(c) Jane Hobson

Au Royaume-Uni post-Brexit, comme partout en Europe, en pleine crise identitaire, on s’interroge sur les préjugés qui véhiculent un racisme soft. Malheureusement, là où “We Love Arabs” de Hillel Kogan fonctionne parfaitement, “Border Tales” tombe dans le piège de la connivence des bonnes consciences qui tentent de combattre les clichés en les énumérant jusqu’à la caricature, sans en épargner aucun : la Chinoise à qui on tient absolument à servir un thé au jasmin, l’Egyptien qu’on suppose polygame, la Nigériane reléguée aux danses tribales… Le problème c’est que cette énonciation forcée ne suffit pas. Elle ne provoque rien, ni émotion, ni réflexion. Au vu du succès critique et public, on reconnaît que “Border Tales” est un spectacle feel good dont nos sociétés occidentales post-coloniales culpabilisées et crispées sur elles-mêmes ont sans doute besoin. Mais ce dont elles ont surtout besoin, c’est d’un grand coup de marteau dans leur psyché brisée, et pas une caresse facile dans le sens du poil.
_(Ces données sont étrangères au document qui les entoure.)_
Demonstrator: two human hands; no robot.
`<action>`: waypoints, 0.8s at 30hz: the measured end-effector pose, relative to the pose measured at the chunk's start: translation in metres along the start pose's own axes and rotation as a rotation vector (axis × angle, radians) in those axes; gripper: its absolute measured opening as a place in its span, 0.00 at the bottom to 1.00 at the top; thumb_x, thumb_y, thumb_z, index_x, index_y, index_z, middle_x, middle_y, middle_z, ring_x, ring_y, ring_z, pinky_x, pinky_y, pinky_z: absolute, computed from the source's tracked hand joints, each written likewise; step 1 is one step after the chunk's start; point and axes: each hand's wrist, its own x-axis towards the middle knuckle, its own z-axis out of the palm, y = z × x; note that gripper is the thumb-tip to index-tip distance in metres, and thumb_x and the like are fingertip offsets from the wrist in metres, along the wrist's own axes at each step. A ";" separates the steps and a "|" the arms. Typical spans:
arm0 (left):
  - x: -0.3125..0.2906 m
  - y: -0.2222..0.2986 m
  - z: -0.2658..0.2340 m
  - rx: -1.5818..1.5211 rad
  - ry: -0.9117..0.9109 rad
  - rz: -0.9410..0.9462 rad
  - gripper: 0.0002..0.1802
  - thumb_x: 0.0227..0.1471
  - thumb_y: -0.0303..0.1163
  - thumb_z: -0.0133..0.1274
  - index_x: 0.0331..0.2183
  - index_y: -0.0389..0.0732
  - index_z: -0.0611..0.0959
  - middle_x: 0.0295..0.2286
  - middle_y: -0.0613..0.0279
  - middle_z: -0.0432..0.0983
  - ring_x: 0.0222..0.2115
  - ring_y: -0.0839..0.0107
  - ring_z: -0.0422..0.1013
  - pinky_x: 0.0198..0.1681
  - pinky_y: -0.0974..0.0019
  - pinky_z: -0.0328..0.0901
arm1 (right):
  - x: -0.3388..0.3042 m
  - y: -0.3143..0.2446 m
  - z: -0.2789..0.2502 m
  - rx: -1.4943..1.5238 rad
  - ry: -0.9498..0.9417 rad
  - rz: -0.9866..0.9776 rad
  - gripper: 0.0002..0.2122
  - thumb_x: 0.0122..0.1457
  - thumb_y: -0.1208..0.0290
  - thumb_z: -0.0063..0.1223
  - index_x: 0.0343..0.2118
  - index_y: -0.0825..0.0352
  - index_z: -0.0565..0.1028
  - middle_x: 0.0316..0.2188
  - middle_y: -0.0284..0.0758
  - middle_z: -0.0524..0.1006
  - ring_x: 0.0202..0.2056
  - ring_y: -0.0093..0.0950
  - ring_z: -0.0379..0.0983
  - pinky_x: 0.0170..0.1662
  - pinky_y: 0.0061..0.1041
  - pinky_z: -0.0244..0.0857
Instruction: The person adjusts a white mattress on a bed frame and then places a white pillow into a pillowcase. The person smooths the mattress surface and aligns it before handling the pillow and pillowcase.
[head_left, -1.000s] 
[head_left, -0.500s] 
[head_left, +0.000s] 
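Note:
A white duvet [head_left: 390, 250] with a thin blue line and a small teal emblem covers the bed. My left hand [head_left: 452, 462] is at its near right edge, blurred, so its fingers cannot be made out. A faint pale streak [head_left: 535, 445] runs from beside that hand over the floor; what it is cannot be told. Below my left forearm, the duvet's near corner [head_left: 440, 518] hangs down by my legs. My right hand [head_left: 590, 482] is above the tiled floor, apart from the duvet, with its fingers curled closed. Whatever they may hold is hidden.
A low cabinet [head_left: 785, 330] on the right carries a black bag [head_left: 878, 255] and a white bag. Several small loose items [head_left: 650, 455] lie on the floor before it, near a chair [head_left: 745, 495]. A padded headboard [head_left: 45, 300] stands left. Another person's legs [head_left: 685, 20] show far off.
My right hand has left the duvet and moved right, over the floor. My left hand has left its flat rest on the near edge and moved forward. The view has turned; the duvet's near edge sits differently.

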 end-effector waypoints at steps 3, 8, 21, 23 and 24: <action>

Restent les séquences chorégraphiques, précises et rythmées, et la physicalité remarquable des six danseurs (mention particulière à Salah El Brogy). Au lieu de tenter de poser une démonstration par l’absurde parfaitement inefficace, on aurait préféré qu’ils se contentent de danser. Leurs corps avaient bien davantage à nous dire.